Uh oh--as long as I'm enjoying my brief residence on Blotanical's list of the 100 Newest Garden Blogs, I should probably not leave a delightfully eccentric pop song/music video as the first entry newcomers see, even if it does revolve around the garden. Wouldn't want anyone to get the wrong idea. (For the wrong idea, feel free to visit my other, longer-established blog, which generally has very little to do with plants at all.)

In a hasty attempt to appear more conventionally garden-focussed, allow me to call your attention to this eye-opening post at Gardening Gone Wild about plant nomenclature.
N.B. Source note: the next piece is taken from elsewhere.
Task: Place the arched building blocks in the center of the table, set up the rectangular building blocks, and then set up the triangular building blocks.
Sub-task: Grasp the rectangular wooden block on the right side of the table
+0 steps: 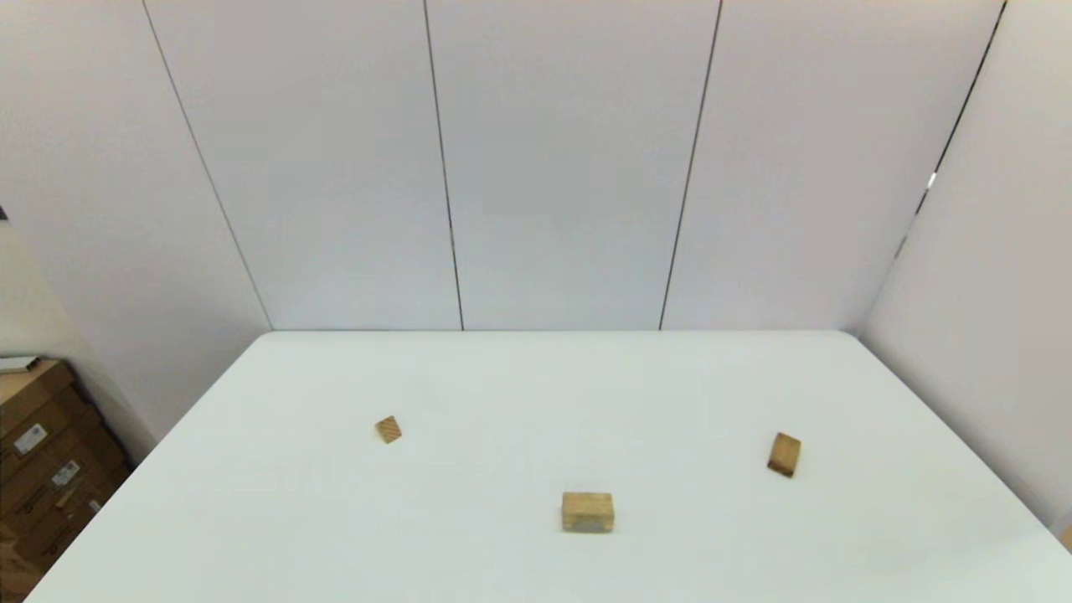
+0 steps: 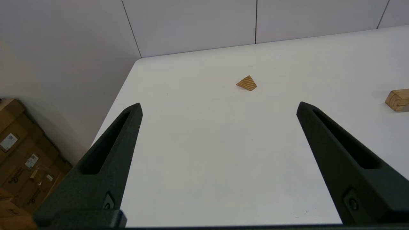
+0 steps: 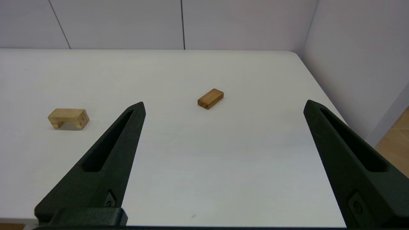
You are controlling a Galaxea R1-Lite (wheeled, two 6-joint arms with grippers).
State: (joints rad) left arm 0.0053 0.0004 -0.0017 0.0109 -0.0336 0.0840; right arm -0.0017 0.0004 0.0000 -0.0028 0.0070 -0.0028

Actually, the plant part was fascinating enough (and made me totally want to shell out $3 US for the Chiltern Seeds catalogue for what sounds like some terrifically entertaining prose), but what really caught my eye was the revelation that

Soils have names too, but the current system of soil taxonomy is a whole lot more straightforward than plant taxonomy. There are six levels: order, suborder, great group, subgroup, family, and series. Each one of these represents quite a lot of information, and a bit of each level goes into making up the name of any soil.


I did not know that! Handy timing, too, as I've just started reading Amy Stewart's book The Earth Moved, which has me thinking about the contents of the dirt below my feet. I've been looking forward to reading the book since I first learned about it, and I'm only on chapter one so I don't have much to report yet, but I certainly share Amy's provocative observations in the "prologue" :

... I realized that I understood very little about the plot of land under my own house. Do I even hold title to this ground twelve feet down? What about twenty, fifty, a hundred feet? .... Is this little piece of earth mine, all the way down to its red hot center? ... And who lives down there, under my house? ... Millions--no, billions--of organisms inhabit my little piece of land, and it shocks me to realize how little I know of them.


I've been thinking mainly about those unseen inhabitants, but I now realize that even the soil itself has a complex identity, one that reaches far beyond such categories as clay (that's me), sandy, and loam.